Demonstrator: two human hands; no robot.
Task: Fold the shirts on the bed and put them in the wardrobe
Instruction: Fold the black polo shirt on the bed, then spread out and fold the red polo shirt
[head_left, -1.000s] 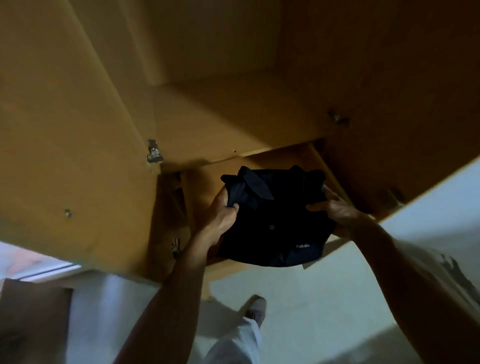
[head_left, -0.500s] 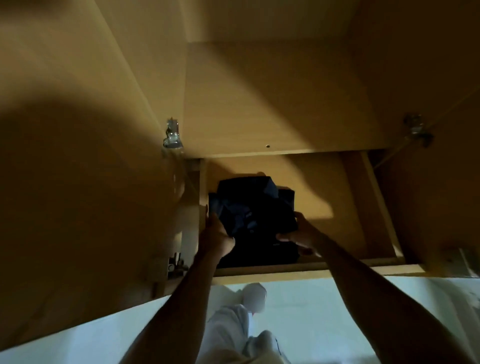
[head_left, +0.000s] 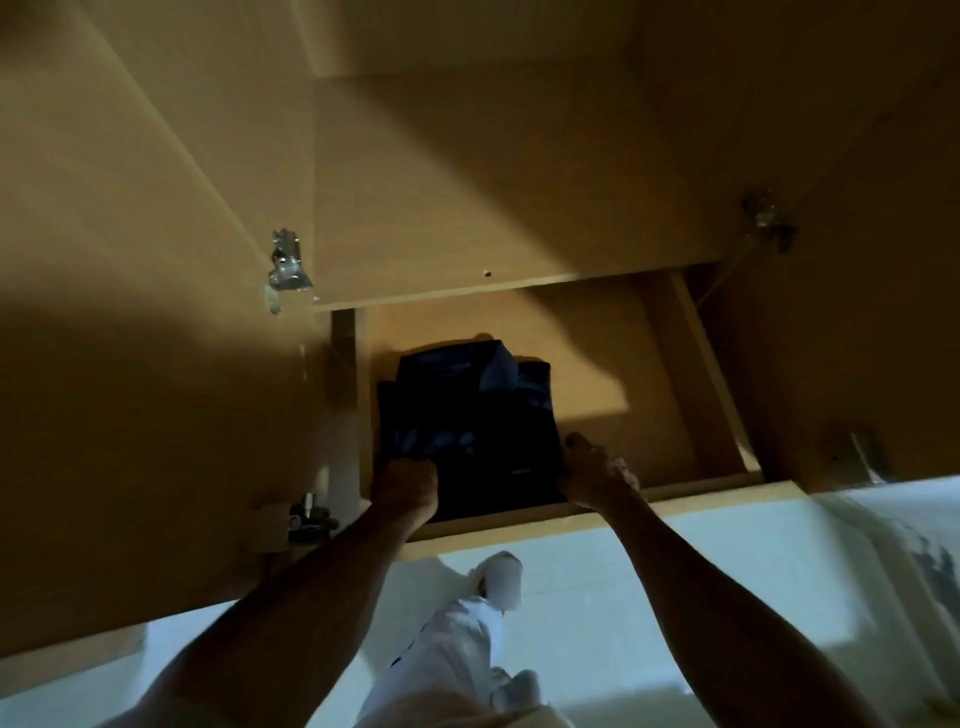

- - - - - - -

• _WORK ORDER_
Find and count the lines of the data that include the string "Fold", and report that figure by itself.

• _ANSWER FOR THE TASK_
2